One of the most distinctive customs of the Jewish holiday of Shavuot is Tikkun Leil Shavuot, an evening-long study session held on the night of Shavuot. Tikkun means a “set order” of something and refers to the order in which the texts are read. The custom originated with the mystics of Safed in the 16th century, and today, many Jews stay up all night on Shavuot reading and studying a variety of sacred texts. Traditionally, readings from the Torah and Talmud are included.
Many synagogues hold a Tikkun Leil Shavuot. Some host programs that go on all night, culminating in morning services at sunrise. Other congregations gather for a few hours of study. Whether one is planning to attend an all-night session, study for a few hours, join with others, or study on one’s own, Shavuot is a wonderful time to encounter sacred text.
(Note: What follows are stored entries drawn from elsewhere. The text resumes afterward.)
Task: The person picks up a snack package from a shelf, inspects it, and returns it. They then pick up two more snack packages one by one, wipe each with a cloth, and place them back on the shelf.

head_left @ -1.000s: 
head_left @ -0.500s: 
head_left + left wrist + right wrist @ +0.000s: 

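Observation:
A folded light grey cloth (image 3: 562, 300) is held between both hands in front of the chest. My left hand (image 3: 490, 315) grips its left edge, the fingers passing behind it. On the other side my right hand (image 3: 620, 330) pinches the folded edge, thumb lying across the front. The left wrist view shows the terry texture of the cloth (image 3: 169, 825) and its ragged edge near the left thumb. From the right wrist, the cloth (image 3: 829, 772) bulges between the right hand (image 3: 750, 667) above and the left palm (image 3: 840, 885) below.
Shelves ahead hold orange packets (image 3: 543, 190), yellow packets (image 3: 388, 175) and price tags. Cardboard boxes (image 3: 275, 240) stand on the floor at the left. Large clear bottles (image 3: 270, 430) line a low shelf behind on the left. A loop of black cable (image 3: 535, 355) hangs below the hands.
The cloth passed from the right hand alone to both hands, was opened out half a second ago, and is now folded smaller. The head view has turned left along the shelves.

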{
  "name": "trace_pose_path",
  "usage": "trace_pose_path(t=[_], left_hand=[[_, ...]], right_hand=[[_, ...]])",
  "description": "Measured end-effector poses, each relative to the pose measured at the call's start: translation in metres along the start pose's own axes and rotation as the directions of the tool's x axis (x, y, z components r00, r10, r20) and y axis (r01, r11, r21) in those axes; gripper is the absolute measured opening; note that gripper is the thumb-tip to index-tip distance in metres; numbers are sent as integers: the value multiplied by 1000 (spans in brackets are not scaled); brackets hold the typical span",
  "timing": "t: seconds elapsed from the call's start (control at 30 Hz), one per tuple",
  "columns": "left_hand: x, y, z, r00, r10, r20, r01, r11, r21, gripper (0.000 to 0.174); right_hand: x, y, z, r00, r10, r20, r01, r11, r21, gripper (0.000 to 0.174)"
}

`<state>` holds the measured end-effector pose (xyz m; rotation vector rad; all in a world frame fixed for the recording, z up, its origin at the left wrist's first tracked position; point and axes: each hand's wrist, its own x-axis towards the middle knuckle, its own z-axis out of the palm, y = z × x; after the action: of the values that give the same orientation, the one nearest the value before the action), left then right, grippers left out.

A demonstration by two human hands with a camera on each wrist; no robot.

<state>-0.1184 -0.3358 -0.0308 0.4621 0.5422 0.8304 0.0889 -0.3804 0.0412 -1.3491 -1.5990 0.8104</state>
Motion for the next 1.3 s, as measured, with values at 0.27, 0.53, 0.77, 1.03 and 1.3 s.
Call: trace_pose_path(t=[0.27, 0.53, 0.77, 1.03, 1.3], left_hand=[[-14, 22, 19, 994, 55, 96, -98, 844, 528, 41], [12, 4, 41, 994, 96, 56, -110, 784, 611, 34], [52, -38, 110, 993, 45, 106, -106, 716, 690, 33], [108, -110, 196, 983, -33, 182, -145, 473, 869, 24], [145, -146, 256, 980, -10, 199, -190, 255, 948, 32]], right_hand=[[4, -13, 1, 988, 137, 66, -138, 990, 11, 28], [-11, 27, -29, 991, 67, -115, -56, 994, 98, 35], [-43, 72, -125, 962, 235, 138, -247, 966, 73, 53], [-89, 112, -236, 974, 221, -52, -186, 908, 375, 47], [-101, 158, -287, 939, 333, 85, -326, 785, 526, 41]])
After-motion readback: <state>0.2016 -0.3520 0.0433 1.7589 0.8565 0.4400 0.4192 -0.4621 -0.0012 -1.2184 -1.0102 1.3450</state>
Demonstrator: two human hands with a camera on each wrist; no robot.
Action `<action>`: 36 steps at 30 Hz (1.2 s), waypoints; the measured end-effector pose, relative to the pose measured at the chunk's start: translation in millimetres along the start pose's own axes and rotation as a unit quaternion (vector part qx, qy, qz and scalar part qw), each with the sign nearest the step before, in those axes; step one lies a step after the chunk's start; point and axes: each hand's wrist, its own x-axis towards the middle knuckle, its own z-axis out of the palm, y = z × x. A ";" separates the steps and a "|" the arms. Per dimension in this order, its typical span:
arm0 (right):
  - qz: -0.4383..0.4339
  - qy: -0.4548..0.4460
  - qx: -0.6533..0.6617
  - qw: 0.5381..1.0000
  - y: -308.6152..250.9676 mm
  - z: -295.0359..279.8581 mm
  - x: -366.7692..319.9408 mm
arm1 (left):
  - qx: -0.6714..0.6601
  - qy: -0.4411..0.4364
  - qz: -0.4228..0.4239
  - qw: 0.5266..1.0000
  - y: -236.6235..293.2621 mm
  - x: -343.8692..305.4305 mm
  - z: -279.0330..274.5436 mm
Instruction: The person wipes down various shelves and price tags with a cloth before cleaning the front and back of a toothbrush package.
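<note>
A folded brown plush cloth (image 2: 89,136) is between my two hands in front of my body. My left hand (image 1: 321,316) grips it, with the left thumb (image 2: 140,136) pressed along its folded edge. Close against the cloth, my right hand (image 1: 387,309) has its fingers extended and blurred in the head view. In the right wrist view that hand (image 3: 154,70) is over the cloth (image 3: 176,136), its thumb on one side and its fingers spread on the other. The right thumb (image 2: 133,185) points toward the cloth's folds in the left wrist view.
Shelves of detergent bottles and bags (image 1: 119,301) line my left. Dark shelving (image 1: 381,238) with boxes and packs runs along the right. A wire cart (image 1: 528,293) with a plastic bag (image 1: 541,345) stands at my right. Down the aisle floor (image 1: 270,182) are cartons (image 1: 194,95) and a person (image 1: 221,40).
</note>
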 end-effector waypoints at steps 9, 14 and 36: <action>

In 2014, in celebration of the tenth anniversary of Ten Minutes of Torah, several rabbis on the staff of the Union for Reform Judaism shared their own encounters with sacred texts. Each video explores a different text. Some focus on a commandment. Others challenge a difficult passage, while others grapple with age-old questions. These videos provide interesting responses to our sacred writings, whether you are studying with others or watching them on your own. The accompanying guides offer questions to spark conversation and give the reader an opportunity for further reflection.